- Location: Kingfisher County, Oklahoma
- Coordinates: 35°52′52″N 97°59′25″W﻿ / ﻿35.88111°N 97.99028°W
- Type: Reservoir
- Basin countries: United States
- Managing agency: Oklahoma Wildlife Department
- Built: 1962
- Max. length: 2,820 ft (860 m)
- Max. width: 2,110 ft (640 m)
- Surface area: 60 acres (24 ha)
- Average depth: 6.4 ft (2.0 m)
- Max. depth: 18 ft (5.5 m)
- Water volume: 1,080 acre⋅ft (1.33 hm^{3})
- Shore length^{1}: 3.4 mi (5.5 km)
- Surface elevation: 1,184 ft (361 m)
- Islands: 1 islet
- Settlements: Kingfisher, Oklahoma

= Lake Elmer (Oklahoma) =

Lake Elmer is a reservoir in Kingfisher County, Oklahoma that is owned by the Oklahoma Department of Wildlife Conservation. The nearest town is Kingfisher, about 4 miles southeast of the lake. Constructed in 1962, it was completely drained in 1978 for deepening the shoreline and constructing fishing jetties.

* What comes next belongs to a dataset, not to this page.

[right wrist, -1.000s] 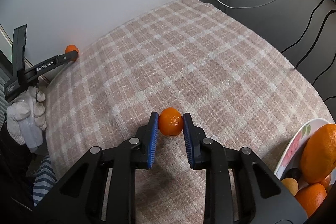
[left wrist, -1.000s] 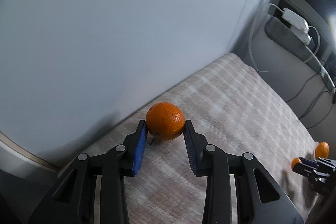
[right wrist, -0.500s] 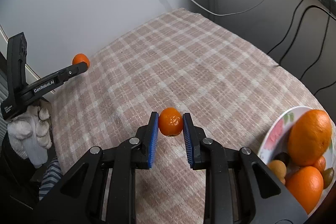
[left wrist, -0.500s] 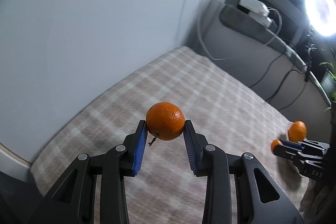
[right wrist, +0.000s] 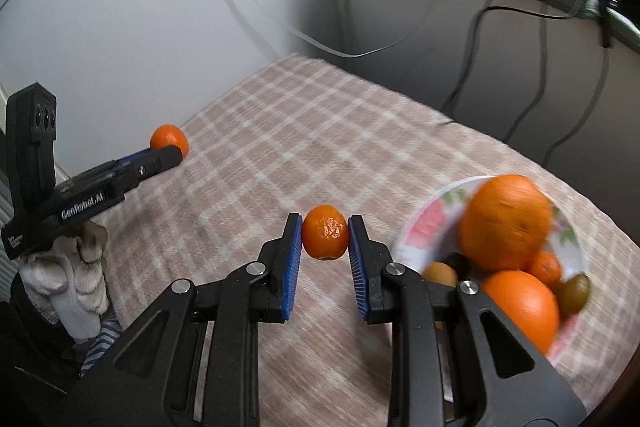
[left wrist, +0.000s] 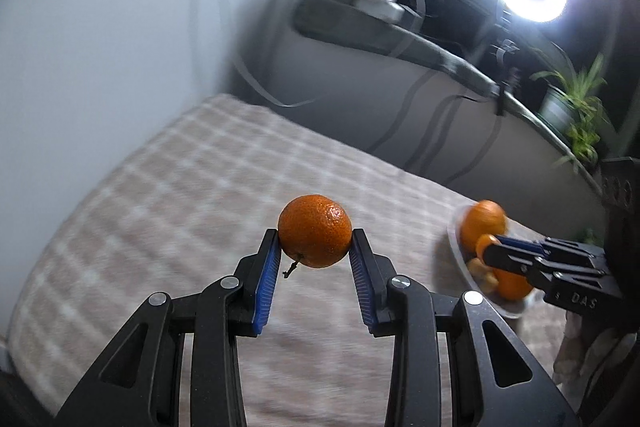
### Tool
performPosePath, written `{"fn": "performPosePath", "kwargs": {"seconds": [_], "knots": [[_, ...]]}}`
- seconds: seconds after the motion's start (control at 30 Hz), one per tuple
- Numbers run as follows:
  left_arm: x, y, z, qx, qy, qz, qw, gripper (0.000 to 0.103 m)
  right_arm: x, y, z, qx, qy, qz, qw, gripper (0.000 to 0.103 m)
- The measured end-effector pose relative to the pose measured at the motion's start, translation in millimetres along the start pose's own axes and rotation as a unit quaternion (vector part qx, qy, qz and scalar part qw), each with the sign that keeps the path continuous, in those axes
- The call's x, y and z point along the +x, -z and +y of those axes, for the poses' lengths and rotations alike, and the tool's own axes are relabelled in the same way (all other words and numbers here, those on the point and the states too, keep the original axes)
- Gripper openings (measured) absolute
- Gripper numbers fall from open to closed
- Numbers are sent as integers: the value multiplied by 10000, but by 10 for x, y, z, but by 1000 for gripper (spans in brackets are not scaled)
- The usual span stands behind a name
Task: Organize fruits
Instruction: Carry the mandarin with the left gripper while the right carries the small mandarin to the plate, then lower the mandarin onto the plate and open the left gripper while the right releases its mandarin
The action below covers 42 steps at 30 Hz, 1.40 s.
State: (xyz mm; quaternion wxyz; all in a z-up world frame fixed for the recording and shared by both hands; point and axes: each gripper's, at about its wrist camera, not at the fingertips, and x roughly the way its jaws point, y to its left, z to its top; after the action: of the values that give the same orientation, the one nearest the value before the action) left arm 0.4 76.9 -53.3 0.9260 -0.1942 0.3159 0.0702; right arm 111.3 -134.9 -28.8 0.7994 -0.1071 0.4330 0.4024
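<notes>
Mandarins in grip number two, one per gripper. The left gripper (left wrist: 315,254) has its blue-padded fingers (left wrist: 267,283) narrowed onto a larger mandarin (left wrist: 315,235), pads pressing both flanks; the fruit sits at the centre of the left wrist view, clear of the checked cloth (left wrist: 168,195) that covers the worktop, its short stem pointing down and to the left. The right gripper (right wrist: 325,247) has its fingers (right wrist: 291,267) drawn nearly together on a smaller mandarin (right wrist: 325,238), likewise held above the cloth at the centre of the right wrist view.

One plate (right wrist: 424,227), white with a floral rim, lies at the right edge of the right wrist view. It carries two big oranges, one at the upper part (right wrist: 505,223) and one at the lower part (right wrist: 520,311), plus several small fruits: a small mandarin, a greenish-brown one and a tan one can be told apart; others are partly hidden and blurred.

Both grippers tilt downward toward the cloth. In the right wrist view the left gripper enters from the left edge, borne by a hand in a pale glove (right wrist: 76,267). In the left wrist view the right gripper enters from the right edge, its tips in front of the plate.
</notes>
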Motion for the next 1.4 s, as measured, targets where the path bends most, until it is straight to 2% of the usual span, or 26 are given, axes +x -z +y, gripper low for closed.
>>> {"fn": "performPosePath", "kwargs": {"seconds": [0.2,0.5,0.8,1.1,1.4], "knots": [[162,-15,-447,372,506,168,9979,33,-237,63,-317,288,269,-169,9991,24],[323,11,-881,734,984,407,9916,33,-478,125,-726,637,575,-379,9956,24],[458,61,-1220,1010,1226,624,9853,33,-529,140,-1000,856,731,-480,9925,24],[583,116,-1469,1196,1388,808,9798,34,-407,160,-1266,1092,732,-397,9905,24],[698,165,-1603,1314,1502,995,9748,34,-328,157,-1344,1083,733,-336,9908,24]]}}
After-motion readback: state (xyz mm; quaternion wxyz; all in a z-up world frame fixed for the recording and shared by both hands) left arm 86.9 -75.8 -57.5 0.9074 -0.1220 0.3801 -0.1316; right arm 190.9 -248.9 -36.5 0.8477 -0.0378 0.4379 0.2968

It was reimpounded and restocked with fish, after a fish kill in 1979. It has a surface area of 60 acres and a shoreline of 3.4 miles. Its elevation is 1119 ft. The latitude and longitude are 35.8798, -97.9878. It has an average depth of 6 ft and a maximum depth of 18 ft.

The lake has a boat ramp and two water wells. Fish species of interest to fishermen are Largemouth Bass, Bluegill Sunfish, Crappie and Catfish.